Over the years, these words have saved me. I’d repeat them mantra-like to silence chatter that threatened to swallow me in a flood of anxiety and worry especially about the addicts in my life. Repeating it thoughtfully brought me back to myself, to my breath to my… wisdom. I DO know the difference but I don’t always want to accept what I cannot change. Instead, I’ve long gotten an A-plus in denial.

Denial doesn’t work anymore but anything else feels like uncharted territory. These last few months have been tough. I’m learning that trauma and sadness cannot be hurried out of the way, not forever. Cumulative grief caught up with me after Rob’s death and now I feel it in my bones, my skin – itchy with hives, my heart heavy. And I’m figuring out that I must pay attention.
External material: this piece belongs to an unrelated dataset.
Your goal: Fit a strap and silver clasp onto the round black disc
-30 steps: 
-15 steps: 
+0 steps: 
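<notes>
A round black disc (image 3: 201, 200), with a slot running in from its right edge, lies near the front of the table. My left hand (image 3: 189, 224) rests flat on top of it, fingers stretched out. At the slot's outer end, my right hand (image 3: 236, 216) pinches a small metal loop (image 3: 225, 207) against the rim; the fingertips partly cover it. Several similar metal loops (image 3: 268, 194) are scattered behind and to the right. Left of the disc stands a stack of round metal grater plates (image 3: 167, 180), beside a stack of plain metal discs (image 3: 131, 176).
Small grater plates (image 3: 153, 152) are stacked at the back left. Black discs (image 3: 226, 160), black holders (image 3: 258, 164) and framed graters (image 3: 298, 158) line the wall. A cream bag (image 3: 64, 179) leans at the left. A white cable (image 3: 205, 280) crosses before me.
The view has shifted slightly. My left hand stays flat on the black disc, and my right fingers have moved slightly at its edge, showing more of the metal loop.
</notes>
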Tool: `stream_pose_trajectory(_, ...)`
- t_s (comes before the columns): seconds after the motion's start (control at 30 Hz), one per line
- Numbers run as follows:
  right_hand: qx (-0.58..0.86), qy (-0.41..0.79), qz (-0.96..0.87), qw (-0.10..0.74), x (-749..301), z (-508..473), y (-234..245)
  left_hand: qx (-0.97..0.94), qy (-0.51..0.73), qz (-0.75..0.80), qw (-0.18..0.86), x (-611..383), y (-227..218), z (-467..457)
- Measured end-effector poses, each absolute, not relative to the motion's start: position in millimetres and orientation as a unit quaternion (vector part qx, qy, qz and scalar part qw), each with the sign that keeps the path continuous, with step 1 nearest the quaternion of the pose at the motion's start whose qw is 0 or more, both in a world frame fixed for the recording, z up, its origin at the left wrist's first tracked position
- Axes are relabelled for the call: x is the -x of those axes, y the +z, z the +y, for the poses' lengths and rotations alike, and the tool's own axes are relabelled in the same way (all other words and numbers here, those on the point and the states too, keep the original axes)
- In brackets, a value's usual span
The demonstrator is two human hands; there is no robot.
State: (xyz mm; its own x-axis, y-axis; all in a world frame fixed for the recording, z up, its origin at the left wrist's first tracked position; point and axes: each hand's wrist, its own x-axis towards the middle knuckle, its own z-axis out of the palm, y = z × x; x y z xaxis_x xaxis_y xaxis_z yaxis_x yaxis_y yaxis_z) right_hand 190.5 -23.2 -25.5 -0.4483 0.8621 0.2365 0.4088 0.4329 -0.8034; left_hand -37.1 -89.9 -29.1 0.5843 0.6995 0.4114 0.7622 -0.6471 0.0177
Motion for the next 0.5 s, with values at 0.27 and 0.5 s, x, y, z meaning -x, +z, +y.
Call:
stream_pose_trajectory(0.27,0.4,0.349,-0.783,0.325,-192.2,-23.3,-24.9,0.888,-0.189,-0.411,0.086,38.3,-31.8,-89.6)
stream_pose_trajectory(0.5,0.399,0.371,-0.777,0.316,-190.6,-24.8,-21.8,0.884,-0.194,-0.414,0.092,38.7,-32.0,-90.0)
Today this bit of Buddha wisdom from a write up for this event next May at Tibet house, really resonated with me:

“…Always a realist, (Buddha) made acknowledgement of suffering the centerpiece of his First Noble Truth. The great promise of the Buddha’s teachings is that suffering is only his First Truth. Truths Three and Four (the End of Suffering and the Eightfold Path to its relief) offers something that therapy has long aspired to but found difficult to achieve. Acknowledging the traumas in our lives is important; learning how to relate to them is crucial.”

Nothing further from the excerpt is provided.